A partir de este punto, continuación de Federico Braunstein - Mayo 2012
A partir de este punto, continuación de Federico Braunstein - Mayo 2012
Había
algo familiar en esa niña. La ponía nerviosa como si fuera una amenaza y al
mismo tiempo la atraía, le daba la sensación de caminar hacia el precipicio. Recordò
su infancia, cuando tenía su misma edad,
y con toda su inocencia la aventuraba en las emociones nuevas que le presentaba
la vida. Su primera vez con un chico a solas... La voz de Miriam la trajo
violentamente al presente:
- Me
dejas pasar? Tengo frío.
-
Sí…sí –No estaba
convencida que fuera seguro dejarla entrar en casa.
-
No me tengas miedo, soy tu amiga, … soy mas que tu amiga… soy
parte tuya, en cierto modo.
-
No entiendo …
-
Te quiero mostrar un lugar que te va a gustar.
-
Yo no quiero ir a ningún lugar, es de noche, hace frío y no
tengo ganas de salir de casa.
-
Por las buenas o las malas vas a venir conmigo –Respondió con voz muy baja y en otro tono.
Una
ola de pánico subió por el cuello de la Señora Miller. Temblaba como una hoja y
algunas lágrimas brotaron a su pesar. Dió unos pasos atrás, pensando en llegar
hasta el baño, para encerrarse allí a esperar que Miriam se fuera, pero ni eso
pudo realizar, sus piernas apenas podían sostenerla. Ella (o él, ya no estaba segura
de quien era Miriam) , fue lentamente transformándose en una figura distinta, extrañamente
conocida, o guardada en el fondo mas íntimo de sus recuerdos de infancia, se
parecía… sí… así era ese chico… Cómo se llamaba? … Algo había pasado, algo
malo, algo que le daba miedo recordar.
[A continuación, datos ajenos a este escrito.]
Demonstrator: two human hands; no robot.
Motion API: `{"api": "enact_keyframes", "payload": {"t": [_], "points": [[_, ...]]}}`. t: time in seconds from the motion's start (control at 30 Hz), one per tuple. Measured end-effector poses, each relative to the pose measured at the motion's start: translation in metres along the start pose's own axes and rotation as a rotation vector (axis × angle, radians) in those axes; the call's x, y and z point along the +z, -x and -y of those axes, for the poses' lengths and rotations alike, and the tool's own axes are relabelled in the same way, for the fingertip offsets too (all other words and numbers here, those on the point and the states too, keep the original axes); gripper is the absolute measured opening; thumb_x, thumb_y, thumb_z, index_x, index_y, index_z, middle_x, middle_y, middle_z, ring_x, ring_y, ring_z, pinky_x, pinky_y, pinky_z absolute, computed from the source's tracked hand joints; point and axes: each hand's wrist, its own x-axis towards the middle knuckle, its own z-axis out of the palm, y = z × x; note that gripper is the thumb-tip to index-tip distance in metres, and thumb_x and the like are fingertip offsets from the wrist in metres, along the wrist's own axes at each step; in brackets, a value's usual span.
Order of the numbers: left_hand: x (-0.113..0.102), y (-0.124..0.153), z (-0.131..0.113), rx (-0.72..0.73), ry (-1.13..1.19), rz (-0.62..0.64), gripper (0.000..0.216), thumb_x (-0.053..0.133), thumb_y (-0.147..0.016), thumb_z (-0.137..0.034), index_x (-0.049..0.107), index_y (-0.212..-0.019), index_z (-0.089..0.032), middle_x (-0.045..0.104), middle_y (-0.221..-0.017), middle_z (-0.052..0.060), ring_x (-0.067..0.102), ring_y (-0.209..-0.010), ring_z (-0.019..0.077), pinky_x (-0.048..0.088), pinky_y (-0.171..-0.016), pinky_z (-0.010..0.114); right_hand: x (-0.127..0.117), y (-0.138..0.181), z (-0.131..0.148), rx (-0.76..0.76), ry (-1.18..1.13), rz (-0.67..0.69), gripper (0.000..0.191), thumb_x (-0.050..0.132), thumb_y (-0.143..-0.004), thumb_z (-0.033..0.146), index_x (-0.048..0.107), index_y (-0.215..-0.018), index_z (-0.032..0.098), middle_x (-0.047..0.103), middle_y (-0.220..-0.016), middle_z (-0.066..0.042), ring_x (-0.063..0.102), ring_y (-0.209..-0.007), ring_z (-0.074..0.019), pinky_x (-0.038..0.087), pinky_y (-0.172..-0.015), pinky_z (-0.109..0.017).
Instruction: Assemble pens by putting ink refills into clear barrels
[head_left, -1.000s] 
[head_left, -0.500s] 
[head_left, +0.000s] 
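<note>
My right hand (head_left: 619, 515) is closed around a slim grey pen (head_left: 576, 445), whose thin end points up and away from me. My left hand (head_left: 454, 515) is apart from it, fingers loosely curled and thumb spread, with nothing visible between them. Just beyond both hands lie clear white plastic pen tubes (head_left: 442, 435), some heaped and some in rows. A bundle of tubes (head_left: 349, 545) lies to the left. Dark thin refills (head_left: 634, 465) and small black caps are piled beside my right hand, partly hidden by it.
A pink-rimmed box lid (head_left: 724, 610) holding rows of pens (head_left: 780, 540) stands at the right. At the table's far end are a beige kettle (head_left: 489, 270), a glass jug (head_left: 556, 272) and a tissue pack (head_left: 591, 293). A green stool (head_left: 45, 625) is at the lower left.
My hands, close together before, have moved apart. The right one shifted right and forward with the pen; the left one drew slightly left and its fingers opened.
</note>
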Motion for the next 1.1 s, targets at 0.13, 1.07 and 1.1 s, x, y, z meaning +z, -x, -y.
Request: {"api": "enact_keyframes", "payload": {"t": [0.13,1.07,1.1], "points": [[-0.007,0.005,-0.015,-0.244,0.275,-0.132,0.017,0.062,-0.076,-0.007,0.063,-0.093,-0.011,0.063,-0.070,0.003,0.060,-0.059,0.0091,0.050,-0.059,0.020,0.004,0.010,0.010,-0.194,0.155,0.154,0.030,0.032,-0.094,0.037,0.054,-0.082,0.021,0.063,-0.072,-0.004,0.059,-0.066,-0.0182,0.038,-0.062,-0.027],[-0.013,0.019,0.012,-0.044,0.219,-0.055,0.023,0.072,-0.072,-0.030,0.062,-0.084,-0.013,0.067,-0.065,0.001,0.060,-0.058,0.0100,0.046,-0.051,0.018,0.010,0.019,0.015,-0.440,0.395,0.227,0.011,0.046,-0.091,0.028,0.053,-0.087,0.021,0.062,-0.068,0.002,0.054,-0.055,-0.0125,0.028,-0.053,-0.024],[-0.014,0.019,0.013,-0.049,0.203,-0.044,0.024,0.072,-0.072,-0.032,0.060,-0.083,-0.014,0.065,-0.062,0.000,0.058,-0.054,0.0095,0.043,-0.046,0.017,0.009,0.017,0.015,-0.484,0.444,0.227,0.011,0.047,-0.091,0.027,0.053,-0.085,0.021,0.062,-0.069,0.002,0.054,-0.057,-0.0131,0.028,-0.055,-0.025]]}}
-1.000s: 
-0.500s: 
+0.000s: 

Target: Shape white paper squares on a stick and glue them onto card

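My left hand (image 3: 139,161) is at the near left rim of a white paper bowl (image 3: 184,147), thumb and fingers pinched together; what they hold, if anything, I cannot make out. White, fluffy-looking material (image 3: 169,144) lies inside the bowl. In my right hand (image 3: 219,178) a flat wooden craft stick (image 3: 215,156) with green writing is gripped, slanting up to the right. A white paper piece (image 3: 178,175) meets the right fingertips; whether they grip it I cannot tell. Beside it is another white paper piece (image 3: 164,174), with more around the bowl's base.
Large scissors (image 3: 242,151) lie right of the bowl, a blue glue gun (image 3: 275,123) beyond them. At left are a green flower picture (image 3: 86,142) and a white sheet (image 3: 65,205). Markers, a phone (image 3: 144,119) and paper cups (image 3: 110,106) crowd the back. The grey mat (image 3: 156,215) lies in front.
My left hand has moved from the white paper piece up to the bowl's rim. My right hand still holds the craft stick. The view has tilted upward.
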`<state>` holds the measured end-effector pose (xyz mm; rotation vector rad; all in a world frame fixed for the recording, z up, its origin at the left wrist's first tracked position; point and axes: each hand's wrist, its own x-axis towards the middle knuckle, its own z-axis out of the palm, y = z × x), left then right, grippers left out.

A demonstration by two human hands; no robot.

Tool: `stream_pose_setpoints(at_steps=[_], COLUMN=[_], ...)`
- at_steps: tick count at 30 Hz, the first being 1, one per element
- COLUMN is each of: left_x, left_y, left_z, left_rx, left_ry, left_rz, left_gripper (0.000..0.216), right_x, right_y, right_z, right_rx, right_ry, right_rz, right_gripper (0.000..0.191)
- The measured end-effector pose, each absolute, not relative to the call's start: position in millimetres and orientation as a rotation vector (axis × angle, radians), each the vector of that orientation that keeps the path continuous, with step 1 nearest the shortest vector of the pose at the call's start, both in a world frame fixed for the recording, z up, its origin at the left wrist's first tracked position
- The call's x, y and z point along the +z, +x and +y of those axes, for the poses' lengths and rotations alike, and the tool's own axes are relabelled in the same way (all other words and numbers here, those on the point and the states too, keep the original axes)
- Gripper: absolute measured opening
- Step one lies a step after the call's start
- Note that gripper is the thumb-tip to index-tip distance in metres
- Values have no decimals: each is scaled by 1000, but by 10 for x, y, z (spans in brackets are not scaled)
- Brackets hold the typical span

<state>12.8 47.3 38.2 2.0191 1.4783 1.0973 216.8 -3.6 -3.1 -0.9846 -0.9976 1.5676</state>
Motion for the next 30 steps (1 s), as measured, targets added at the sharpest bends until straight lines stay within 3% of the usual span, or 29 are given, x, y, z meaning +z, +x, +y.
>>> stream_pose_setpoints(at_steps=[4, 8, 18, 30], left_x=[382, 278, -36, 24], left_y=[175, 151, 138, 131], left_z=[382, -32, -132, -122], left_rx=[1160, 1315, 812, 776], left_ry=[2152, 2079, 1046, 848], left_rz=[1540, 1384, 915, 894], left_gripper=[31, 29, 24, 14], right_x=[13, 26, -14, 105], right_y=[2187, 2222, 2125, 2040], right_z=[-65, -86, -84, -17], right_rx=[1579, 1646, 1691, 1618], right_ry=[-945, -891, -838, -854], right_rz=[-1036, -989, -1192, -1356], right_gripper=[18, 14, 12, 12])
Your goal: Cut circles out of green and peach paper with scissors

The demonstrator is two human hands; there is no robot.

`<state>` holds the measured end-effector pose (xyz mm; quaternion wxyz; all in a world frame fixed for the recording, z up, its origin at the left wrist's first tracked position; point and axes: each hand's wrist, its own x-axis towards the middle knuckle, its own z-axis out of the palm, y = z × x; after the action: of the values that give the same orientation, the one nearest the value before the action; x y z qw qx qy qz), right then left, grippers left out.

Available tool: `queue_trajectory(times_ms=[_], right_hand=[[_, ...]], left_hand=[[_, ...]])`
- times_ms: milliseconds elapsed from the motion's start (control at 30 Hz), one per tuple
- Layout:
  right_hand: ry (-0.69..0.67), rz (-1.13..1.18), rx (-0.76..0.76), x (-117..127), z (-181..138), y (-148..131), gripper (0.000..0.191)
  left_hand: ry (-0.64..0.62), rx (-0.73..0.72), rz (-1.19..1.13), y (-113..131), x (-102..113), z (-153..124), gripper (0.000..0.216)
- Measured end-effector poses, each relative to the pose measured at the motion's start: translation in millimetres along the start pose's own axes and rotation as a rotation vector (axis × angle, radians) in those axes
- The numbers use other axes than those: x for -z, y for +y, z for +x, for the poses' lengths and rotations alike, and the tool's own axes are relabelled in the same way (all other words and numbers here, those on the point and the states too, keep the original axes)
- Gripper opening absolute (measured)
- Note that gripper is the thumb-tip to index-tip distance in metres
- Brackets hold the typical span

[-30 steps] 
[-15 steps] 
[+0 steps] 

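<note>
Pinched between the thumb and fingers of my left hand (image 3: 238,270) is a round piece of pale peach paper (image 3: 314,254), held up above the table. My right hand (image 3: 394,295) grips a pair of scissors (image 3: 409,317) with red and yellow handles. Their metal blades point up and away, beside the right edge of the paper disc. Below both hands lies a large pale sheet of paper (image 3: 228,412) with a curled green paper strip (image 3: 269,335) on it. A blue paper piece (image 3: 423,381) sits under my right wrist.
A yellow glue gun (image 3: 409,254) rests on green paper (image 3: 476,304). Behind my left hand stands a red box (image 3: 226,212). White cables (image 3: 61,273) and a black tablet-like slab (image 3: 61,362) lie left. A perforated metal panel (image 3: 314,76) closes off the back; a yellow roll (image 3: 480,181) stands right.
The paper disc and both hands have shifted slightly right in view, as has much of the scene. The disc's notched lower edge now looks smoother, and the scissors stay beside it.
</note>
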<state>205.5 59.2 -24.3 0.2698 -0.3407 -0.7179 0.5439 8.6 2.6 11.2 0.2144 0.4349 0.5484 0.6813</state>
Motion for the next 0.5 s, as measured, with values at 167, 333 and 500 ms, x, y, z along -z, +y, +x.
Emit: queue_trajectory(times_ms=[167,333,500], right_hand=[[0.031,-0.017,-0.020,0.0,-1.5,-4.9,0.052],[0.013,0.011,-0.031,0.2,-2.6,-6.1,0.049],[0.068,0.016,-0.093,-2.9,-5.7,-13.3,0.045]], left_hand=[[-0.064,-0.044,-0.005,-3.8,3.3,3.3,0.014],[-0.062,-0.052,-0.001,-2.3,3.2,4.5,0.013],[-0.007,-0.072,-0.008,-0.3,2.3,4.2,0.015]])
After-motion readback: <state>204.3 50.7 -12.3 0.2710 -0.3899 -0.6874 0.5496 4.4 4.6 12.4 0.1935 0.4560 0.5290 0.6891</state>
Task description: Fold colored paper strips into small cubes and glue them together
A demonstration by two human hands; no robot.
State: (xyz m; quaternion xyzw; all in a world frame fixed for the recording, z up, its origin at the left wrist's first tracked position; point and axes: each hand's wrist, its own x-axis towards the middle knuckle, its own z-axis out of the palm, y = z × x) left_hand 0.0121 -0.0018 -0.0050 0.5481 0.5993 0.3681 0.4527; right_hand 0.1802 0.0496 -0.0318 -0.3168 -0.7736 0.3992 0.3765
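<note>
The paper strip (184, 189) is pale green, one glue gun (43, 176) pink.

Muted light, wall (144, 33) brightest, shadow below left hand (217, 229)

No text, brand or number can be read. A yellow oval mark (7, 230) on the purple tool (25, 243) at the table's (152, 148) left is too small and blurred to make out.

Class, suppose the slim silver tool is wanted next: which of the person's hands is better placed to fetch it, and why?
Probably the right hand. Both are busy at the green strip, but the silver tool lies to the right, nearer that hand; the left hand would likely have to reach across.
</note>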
Ella estaba con él, jugaba y corría,
pero en un momento, ya no pudo correr, los brazos del muchacho la apresaban y
la obligaban, las manos recorrían su cuerpo y ella trataba de liberarse pero se
sentía paralizada. Una sensación de miedo y euforia la envolvía y él que le
quitaba la ropa a los tirones. Algo horrible había pasado, excitación y odio,
terror y energía explosiva. Una tijera al alcance de la mano, el vientre
desgarrado y él, con las manos juntas en su ombligo, caminando hacia atrás,
otro paso y otro; de golpe, cae y desaparece en el barranco, ella corre, llora,
nadie la ve, nadie la acusa, nadie sabe nada. Miriam se transforma, crece,
ahora parece su padre, la cara desorbitada y el cinturón en la mano, pegándole,
grita y llora cada vez que le pega y ella que corre y se esconde bajo la cama.
Su madre trata de interceder y recibe un tremendo golpe en la cara. Cae y
golpea la cabeza en el suelo con un ruido de ramas quebradas; ella ve sus ojos,
fijos y abiertos mientras un hilo de sangre va avanzando hacia su precario escondite.
El llanto del padre inunda la sala. – No tengas miedo, solo vine a buscarte.